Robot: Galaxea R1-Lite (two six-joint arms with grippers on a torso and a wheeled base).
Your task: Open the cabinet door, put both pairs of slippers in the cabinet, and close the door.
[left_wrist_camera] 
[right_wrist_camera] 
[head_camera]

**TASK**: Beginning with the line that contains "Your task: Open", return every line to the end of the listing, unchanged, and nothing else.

**ANSWER TO THE PROBLEM**:
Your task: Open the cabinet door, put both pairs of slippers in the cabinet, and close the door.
[left_wrist_camera] 
[right_wrist_camera] 
[head_camera]

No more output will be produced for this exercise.